Batch size expectations

Initial production runs are typically structured around realistic minimum batch weights that respect equipment constraints while supporting commercial launch volumes. Pilot or validation lots can be discussed where appropriate to de-risk first scale-up.

Preferred packaging formats

Our initial focus is on airless pumps, tubes, and select jar systems that support texture integrity and protect the formula from unnecessary exposure. We align filling formats with the manufacturer's core capabilities to minimize changeover complexity.

Filling & line compatibility

We welcome early discussion of viscosity ranges, filling temperatures, and line constraints so our final architecture aligns cleanly with available equipment. Our goal is to support smooth, repeatable filling without excessive line adjustments or rework.

Raw material expectations & sourcing flexibility

DermisIQ concepts are developed using widely supported, globally recognized cosmetic materials wherever possible, to simplify procurement and long-term continuity. For specialized systems, we are comfortable collaborating on mutually approved alternatives and distributor-specific sourcing paths.

  • • Preference for raw materials available through major distributor networks and established global suppliers.
  • • Willingness to review house alternates where they maintain texture integrity, performance profile, and regulatory suitability.
  • • Expectation of current Safety Data Sheets (SDS) and technical data on all key functional materials used in the final architecture.
  • • Transparent communication when materials are discontinued, constrained, or under extended lead times.

Evaluating mutual fit

Our goal is to establish long-term, mutually beneficial partnerships with manufacturers who are aligned with DermisIQ's quality, texture, and consistency standards. We are intentional about project matching and value clear dialogue early in the process.

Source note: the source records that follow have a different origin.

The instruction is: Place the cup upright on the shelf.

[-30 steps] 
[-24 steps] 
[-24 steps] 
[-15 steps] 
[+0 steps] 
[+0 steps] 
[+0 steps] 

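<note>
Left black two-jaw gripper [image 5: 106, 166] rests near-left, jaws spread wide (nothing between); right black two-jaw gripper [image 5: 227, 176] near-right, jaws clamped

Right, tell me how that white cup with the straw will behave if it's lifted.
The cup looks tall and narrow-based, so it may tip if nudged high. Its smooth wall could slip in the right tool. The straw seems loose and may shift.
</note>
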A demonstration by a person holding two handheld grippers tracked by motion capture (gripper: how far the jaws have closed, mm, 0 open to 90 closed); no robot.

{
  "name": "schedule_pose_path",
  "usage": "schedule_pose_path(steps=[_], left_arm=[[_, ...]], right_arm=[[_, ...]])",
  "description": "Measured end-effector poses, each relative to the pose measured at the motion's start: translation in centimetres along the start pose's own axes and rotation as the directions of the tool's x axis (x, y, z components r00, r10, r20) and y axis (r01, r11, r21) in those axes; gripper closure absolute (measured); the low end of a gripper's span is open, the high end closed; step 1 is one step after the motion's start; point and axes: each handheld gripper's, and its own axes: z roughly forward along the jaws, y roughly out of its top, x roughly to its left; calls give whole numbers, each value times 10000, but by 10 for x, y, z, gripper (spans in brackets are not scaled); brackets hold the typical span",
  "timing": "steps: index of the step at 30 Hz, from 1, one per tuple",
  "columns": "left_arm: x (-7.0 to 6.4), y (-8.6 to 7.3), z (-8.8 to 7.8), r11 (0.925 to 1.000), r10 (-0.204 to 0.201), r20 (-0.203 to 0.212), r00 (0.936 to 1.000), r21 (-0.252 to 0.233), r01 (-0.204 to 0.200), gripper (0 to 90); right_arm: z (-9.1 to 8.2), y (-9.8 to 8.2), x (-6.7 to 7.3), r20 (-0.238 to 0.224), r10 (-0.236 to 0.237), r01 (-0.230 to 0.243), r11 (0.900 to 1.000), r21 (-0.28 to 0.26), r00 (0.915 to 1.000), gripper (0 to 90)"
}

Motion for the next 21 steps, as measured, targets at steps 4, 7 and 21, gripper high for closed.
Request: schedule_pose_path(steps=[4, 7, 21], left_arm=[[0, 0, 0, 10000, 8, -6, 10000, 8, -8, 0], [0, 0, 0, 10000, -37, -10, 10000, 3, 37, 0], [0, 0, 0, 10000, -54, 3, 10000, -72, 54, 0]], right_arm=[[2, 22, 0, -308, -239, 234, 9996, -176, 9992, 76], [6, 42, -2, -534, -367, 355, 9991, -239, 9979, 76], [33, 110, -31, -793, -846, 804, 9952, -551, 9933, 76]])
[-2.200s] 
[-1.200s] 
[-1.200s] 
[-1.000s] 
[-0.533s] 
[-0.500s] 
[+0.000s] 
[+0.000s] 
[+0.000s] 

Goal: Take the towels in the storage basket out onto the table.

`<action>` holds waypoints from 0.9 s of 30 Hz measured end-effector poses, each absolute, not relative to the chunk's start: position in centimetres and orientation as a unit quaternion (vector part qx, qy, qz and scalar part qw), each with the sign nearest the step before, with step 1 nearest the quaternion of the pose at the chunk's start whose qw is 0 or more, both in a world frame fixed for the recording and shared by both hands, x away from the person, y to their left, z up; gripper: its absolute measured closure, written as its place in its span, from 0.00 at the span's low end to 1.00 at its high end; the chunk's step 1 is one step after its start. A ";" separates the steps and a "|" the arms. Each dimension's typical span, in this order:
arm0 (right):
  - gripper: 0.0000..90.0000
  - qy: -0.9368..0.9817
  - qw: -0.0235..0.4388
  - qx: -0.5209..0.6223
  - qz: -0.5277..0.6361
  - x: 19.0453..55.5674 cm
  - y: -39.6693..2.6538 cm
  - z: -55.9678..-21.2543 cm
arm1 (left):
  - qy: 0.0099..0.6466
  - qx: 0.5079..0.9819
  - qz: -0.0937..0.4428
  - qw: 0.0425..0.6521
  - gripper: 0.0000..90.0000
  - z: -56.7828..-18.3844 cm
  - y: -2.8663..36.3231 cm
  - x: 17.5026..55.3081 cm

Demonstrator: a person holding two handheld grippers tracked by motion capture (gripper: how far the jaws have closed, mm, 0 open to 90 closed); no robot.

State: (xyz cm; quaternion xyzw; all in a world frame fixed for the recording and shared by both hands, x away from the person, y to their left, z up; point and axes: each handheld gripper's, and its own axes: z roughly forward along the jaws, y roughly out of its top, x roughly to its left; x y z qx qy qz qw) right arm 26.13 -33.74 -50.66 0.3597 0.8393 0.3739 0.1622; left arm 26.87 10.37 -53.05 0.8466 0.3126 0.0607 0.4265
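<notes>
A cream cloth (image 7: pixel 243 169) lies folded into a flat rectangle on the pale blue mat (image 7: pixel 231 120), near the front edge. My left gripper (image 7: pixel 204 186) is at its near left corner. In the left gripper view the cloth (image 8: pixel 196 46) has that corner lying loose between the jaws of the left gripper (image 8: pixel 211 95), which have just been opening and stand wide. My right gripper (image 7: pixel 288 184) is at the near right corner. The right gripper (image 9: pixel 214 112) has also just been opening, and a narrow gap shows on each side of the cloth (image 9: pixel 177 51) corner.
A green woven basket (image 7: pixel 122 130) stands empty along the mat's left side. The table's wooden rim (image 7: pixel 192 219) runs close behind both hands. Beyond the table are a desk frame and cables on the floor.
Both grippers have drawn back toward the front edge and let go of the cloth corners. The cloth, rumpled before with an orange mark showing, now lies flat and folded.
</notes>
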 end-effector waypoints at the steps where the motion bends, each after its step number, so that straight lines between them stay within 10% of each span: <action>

  • • Open discussion of batch minimums, filling capabilities, and scheduling realities.
  • • Transparent review of internal priorities, lead times, and resource constraints on both sides.
  • • Shared commitment to controlled scale-up, stability, and repeatable execution once commercialized.

These requirements are intentionally directional rather than prescriptive. We welcome conversations with facilities that share our commitment to thoughtful formulation, disciplined execution, and long-term brand integrity.